Data quality mechanisms are available for both

types of fields. To each single value or table column

it is possible to associate a data type, a set of

validation rules (e.g. minimum / maximum numeric

value or text length) and a missing value

representation (usual in scientific data files).

Independent from the type of section and field

definition, both object specifications are represented

internally as regular expressions. This representation

is transparent to the end-user that only requires

knowledge on a set of gestures for interacting with

the graphical application. Using regular expressions

increases substantially the text processing

performance due to their pattern matching

capabilities and efficient supporting libraries.

Transformations: Contains a set of transformation

pipelines (i.e. a directed set of computational

elements handled in sequence), to be executed,

transforming raw data into a suitable format for data

delivery. Two types of transformations are available:

column / single field and table oriented. In the first

case the transformation will affect only one table

column / single value (e.g. append a string to the end

of each value of a selected column). In the second

case the transformation will affect multiple table

columns (e.g. deleting a set of rows from a set of

table column given a matching criteria).

Each transformation pipeline can be mapped to

a direct acyclic graph. Each start node from the

pipeline refers to an extracted field, while the

remaining nodes represent transformation

operations. Connections between transformation

nodes represent that an output of a source

transformation node is being used as input by a

target transformation node. Since the required

transformations are closely related with the domain

and structure in which data is presented, new

transformations can be inserted as needed, according

to a plugin architecture. Some examples of

transformations are: AppendConstant, CreateDate,

DateConvert, DeleteStringRows, Distribute,

Duplicate, GetElement, Join, Map, and Split.

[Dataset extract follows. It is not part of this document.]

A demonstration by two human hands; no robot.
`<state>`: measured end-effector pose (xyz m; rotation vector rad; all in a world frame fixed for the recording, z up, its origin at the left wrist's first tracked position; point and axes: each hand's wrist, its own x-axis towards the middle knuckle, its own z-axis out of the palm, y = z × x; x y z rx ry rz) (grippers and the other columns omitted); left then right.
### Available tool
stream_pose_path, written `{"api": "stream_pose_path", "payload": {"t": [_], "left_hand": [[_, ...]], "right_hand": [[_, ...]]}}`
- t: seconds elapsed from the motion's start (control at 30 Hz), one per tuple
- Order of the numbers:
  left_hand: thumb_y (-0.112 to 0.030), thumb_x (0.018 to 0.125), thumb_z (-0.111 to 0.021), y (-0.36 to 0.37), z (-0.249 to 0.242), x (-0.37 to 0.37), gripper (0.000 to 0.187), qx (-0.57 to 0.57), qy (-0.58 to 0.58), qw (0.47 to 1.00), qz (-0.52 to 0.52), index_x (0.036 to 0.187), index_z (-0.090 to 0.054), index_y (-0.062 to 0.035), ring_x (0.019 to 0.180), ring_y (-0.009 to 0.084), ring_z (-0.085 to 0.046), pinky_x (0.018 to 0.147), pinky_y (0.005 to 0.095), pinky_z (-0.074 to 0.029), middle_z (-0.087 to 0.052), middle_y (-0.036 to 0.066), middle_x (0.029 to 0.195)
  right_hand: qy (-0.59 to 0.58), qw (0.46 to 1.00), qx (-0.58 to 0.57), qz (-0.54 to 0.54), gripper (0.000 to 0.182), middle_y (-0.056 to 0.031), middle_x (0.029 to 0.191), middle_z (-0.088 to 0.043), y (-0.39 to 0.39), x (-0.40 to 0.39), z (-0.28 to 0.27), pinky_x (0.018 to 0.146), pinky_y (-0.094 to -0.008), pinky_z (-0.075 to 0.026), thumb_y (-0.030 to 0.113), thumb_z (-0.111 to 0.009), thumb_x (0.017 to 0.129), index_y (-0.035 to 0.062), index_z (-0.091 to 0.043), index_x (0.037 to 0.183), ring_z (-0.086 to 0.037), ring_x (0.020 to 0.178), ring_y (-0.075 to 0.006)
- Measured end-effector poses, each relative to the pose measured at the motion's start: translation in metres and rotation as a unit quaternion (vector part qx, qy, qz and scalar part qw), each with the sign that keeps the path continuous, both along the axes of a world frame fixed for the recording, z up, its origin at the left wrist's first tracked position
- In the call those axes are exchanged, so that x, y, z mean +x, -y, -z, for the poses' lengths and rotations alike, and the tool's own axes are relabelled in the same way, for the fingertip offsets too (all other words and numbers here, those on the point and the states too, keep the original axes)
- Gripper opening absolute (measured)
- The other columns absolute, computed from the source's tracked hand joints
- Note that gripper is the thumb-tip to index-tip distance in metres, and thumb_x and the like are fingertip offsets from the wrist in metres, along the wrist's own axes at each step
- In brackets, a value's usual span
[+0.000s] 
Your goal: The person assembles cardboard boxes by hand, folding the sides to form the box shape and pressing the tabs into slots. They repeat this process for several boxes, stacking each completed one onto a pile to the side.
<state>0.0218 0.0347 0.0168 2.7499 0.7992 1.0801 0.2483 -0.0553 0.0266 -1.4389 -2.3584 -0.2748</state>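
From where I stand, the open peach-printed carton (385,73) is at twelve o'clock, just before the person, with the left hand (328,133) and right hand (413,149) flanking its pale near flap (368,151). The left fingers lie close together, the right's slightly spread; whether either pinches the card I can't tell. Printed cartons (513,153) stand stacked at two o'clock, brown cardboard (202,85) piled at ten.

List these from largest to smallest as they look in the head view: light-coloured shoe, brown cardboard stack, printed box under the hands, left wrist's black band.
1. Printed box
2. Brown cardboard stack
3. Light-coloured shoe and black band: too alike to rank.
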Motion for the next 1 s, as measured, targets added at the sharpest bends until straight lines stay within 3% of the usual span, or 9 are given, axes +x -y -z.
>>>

Data Delivery: A Data Delivery consists in a XML

file containing as contents some descriptive

metadata header and a data area organized in tabular

format. In order to specify a data delivery, two types

EXTRACTION AND TRANSFORMATION OF DATA FROM SEMI-STRUCTURED TEXT FILES USING A

DECLARATIVE APPROACH

201

of information must be available: (i) Structural

Metadata: Structure definition of the data delivery

XML file. Specifies multiple pairs (field name, data

type) to be used in the data delivery’s interpretation

phase in the IL layer. The order in which data is

delivered is also specified as metadata; (ii) Data

References: The actual data values (extracted fields

or transformation outputs) to be delivered.

Data Delivery acts as a generic interface

between ETD and IL components. Depending on the

specific file format, data contents and the amount of

data to be delivered, during runtime a single data

delivery may be split into multiple packages in a

transparent way, due to performance issues.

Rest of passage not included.